Closed tac0turtle closed 6 months ago
I would strongly advocate for a generic ordered map so we don't suffer the performance hit of sorting maps all over the place. We just need to make sure we choose an implementation which is well tested - might make sense to bring something into our source tree even.
I'd personally prefer to not have an added object layer. It adds complexity and makes things less portable.
In my opinion, a better solution would be a linter that complains/fails when range
is used on a map
. With the addition of generics to go
, it's now easy to get a sorted list of keys, which is usually the annoying part when fixing a map loop. I'd much rather keep things as maps and just change range myMap
to range getSortedKeys(myMap)
. You get to keep all the handling/syntax of a map
and only address the problem where it's a problem; you're not changing things to an alternative data structures just because you might want to loop over it.
With the addition of generics to go, it's now easy to get a sorted list of keys, which is usually the annoying part when fixing a map loop. I'd much rather keep things as maps and just change range myMap to range getSortedKeys(myMap).

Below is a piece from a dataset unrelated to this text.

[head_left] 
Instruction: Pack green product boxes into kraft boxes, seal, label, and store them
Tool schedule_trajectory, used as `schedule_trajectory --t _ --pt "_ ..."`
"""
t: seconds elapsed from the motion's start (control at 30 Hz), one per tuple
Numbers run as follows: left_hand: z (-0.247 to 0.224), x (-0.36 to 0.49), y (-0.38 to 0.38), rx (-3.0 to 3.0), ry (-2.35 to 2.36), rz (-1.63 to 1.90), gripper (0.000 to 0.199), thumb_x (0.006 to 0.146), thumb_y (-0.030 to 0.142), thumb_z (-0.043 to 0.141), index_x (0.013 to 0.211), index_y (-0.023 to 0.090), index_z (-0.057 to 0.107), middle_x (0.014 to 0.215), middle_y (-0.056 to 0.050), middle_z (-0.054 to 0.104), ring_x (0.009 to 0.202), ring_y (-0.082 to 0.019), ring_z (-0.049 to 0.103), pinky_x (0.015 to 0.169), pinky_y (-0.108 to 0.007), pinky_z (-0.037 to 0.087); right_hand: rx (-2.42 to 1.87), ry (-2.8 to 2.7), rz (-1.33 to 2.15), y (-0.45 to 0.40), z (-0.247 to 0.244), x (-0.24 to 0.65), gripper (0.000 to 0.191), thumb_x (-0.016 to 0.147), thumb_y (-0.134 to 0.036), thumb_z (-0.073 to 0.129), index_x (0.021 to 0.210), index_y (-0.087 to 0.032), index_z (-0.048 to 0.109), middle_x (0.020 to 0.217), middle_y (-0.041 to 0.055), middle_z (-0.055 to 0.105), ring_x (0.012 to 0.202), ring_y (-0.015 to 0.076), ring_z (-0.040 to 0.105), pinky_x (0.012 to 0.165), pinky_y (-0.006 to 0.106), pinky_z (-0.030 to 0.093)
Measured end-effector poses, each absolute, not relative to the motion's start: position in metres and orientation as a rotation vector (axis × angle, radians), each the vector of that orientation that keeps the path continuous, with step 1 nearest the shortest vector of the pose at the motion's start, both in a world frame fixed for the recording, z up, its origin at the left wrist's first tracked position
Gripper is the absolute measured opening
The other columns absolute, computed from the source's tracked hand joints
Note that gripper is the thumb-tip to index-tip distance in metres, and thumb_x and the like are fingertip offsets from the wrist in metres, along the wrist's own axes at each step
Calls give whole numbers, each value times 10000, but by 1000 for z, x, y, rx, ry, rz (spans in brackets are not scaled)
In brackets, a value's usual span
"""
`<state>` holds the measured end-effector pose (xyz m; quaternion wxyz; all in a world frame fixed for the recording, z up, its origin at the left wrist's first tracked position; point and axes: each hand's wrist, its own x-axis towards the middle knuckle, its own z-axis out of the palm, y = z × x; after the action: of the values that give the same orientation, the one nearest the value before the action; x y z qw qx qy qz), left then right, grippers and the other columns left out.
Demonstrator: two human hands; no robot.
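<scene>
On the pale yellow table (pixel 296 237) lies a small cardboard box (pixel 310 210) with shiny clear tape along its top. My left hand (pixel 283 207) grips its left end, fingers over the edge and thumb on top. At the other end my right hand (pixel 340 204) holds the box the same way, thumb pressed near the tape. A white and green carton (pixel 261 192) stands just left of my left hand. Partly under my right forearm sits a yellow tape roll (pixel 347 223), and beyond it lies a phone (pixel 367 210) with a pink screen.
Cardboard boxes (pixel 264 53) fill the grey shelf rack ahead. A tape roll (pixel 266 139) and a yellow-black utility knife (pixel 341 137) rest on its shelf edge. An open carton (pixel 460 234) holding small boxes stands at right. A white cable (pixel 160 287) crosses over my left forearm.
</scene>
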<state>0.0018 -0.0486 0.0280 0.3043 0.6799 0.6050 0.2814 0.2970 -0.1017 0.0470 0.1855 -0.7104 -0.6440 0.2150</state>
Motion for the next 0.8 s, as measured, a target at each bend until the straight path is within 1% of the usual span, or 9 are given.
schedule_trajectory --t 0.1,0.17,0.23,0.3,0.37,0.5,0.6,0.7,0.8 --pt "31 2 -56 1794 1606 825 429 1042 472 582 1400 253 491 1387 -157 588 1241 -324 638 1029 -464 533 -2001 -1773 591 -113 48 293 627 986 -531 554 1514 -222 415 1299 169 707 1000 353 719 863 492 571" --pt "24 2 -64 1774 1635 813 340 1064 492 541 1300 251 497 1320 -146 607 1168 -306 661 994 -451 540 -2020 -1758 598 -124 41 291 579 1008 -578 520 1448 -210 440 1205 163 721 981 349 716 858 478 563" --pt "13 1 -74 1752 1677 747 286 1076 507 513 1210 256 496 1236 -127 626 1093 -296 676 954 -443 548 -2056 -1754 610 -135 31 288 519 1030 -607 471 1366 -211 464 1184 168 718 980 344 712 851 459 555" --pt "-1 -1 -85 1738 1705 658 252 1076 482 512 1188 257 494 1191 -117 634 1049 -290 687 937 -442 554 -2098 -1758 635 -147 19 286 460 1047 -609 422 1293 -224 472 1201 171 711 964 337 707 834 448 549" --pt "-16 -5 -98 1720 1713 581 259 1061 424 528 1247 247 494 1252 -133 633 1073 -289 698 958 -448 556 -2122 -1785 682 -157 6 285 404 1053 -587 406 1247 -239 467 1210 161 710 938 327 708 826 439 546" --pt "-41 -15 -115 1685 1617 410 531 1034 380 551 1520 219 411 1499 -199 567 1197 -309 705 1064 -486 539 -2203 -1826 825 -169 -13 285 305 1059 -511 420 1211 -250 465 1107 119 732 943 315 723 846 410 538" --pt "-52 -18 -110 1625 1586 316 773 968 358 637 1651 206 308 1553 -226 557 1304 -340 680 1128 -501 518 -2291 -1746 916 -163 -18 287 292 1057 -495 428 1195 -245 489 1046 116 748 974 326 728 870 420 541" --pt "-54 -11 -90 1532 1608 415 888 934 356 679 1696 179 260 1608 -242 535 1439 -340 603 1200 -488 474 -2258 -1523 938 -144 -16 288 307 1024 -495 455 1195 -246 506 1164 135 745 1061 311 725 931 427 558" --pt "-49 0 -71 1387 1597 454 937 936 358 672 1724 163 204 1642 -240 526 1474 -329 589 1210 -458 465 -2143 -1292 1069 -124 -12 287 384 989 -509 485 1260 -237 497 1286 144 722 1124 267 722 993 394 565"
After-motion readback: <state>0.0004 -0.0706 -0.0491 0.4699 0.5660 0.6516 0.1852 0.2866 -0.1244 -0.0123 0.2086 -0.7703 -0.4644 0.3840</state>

The big downside is you always have to do sorting at runtime and pay that performance cost. Performance has been a big issue for a while and if we want a sorted data structure, we should just use one.

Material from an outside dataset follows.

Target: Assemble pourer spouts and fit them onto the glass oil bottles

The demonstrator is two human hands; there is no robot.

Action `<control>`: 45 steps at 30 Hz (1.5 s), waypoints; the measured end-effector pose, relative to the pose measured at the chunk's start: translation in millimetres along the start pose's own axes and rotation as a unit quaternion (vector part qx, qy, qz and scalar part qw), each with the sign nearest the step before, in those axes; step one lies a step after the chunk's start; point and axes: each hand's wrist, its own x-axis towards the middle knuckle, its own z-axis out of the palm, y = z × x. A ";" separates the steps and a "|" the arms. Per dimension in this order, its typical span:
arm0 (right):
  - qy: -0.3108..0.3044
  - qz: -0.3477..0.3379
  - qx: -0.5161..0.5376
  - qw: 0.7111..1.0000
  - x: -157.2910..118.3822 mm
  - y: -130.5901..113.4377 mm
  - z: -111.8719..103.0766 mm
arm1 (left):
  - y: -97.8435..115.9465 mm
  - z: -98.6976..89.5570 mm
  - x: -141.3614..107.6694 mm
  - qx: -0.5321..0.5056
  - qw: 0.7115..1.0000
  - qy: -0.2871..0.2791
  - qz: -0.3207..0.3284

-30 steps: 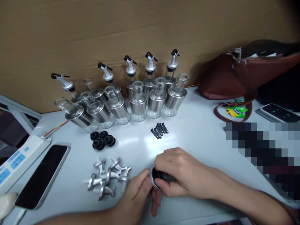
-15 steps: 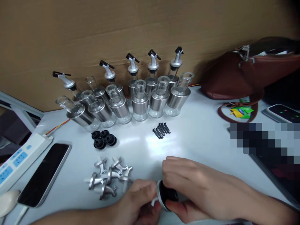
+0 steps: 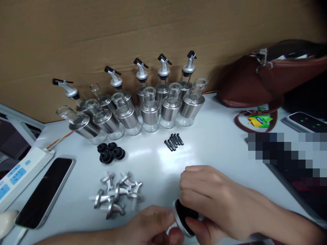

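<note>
Near the front edge, my two hands share a silver pour spout (image 3: 178, 222) with a black rubber stopper (image 3: 188, 213) seated against its disc. My left hand (image 3: 155, 223) pinches the spout side, its fingertips partly hidden. Wrapped over the stopper is my right hand (image 3: 206, 200), thumb below and fingers on top. To the left of my hands lie several loose silver pour spouts (image 3: 122, 192). Behind those sit several black rubber stoppers (image 3: 111, 153) in a cluster. A small bunch of black levers (image 3: 174, 141) rests beyond my right hand.
Glass bottles with steel sleeves (image 3: 150, 114) stand in rows at the back, several topped with pourers (image 3: 163, 68). A phone (image 3: 47, 192) and power strip (image 3: 21, 173) lie left. On the right are a brown bag (image 3: 240, 81), a green-yellow packet (image 3: 260, 120) and a dark pixelated device (image 3: 288, 183).
The spout and stopper have shifted slightly right and down, together with both hands. The view has turned slightly, so the table items appear a little further left.
</note>
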 end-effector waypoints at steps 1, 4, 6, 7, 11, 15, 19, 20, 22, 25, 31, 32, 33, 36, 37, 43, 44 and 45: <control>0.005 0.002 -0.001 1.000 -0.7 0.8 0.2 | 3.2 2.9 -1.5 0.026 1.000 0.003 0.008; 0.018 0.001 0.007 1.000 -1.5 2.4 0.5 | 9.7 9.3 -4.3 0.072 0.997 0.014 0.024; 0.025 0.002 0.007 1.000 -0.8 3.2 -0.1 | 10.8 11.5 -5.1 0.097 0.993 0.034 0.054; 0.027 0.004 0.007 1.000 -0.2 3.5 -0.7 | 10.7 12.0 -5.4 0.115 0.990 0.041 0.069; 0.031 0.010 -0.002 0.999 1.1 3.9 -2.9 | 9.7 10.7 -7.5 0.246 0.959 0.067 0.127; 0.039 0.006 -0.016 0.999 0.6 3.7 -0.8 | 13.3 5.8 -10.5 0.497 0.809 0.165 0.266; 0.047 0.012 0.010 0.999 -1.7 9.7 -2.7 | 21.8 2.6 -17.0 0.715 0.541 0.228 0.379; 0.058 0.023 0.026 0.998 -3.2 13.0 -5.8 | 24.3 2.3 -19.8 0.744 0.481 0.233 0.400; 0.115 0.073 0.066 0.988 -7.5 20.5 -14.6 | 30.4 1.6 -27.5 0.773 0.408 0.248 0.417; 0.250 0.160 0.105 0.949 -13.1 28.6 -26.8 | 44.6 -1.1 -44.2 0.820 0.361 0.266 0.356; 0.198 0.150 0.102 0.963 -10.4 26.9 -17.8 | 72.2 -25.9 -90.0 0.844 0.260 0.409 0.230; 0.198 0.152 0.100 0.963 -10.2 27.3 -14.7 | 73.3 -30.6 -96.9 0.839 0.266 0.424 0.211; 0.200 0.157 0.097 0.962 -10.3 28.5 -12.0 | 73.3 -34.3 -102.5 0.837 0.277 0.428 0.201; 0.206 0.184 0.091 0.957 -11.3 34.6 -6.2 | 65.2 -36.1 -108.2 0.845 0.336 0.367 0.195; 0.206 0.190 0.086 0.956 -10.9 36.6 -4.6 | 59.8 -33.8 -106.0 0.852 0.356 0.331 0.194; 0.117 0.133 0.012 0.984 8.7 35.4 8.3 | 18.7 -17.9 -78.1 0.887 0.354 0.225 0.195; 0.093 0.112 0.009 0.989 14.5 33.5 11.0 | 14.9 -17.1 -76.9 0.891 0.345 0.227 0.190; 0.073 0.090 0.009 0.993 20.7 31.7 13.7 | 12.7 -16.5 -77.3 0.894 0.336 0.230 0.188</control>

The big downside is you always have to do sorting at runtime and pay that performance cost. Performance has been a big issue for a while and if we want a sorted data structure, we should just use one.

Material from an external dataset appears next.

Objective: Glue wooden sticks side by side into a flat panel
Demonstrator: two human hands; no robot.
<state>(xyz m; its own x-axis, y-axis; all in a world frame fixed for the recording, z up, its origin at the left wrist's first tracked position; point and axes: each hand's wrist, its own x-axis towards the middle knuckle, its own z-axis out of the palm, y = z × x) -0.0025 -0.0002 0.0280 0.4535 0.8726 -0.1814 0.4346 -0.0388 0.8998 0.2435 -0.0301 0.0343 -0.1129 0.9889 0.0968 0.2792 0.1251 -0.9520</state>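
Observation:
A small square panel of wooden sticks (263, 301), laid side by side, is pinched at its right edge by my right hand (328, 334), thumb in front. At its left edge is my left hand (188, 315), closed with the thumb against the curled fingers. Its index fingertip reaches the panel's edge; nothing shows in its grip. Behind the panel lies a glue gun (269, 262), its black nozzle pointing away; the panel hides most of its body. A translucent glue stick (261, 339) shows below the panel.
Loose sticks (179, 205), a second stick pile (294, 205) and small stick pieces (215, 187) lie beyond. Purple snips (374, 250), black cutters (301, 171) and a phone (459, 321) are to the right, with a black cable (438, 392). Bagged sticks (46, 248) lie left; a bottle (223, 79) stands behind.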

If you've got a map that is primarily used in loops, then I agree, a sorted data structure is called for. But if you only ever loop on it once or in sporadic instances (where its primary purpose is lookup), just sort the keys when you want to loop.
It'd be annoying if all maps were changed to a non-native data structure just in the off chance that they're needed in a loop.
uhh, I promise from live benchmarks, that sorting in application data OR map insertions is not showing up in any performance problems right now. I really think that its misguided to focus on performance here
The only place that sorting shows as taking forever is in the CacheKV store, which is a different problem where the entire design needs to be fixed.
I don;t really care about the decision of either a generics based BTree, or a Hashmap wrapper that sorts for iteration / has deterministic serialization (cref #12816 ). If the design is done right, this should really not be state machine breaking to change later, as they can have the same serialization/deserialization from proto. (Up to gas parameters, which we can just make the same)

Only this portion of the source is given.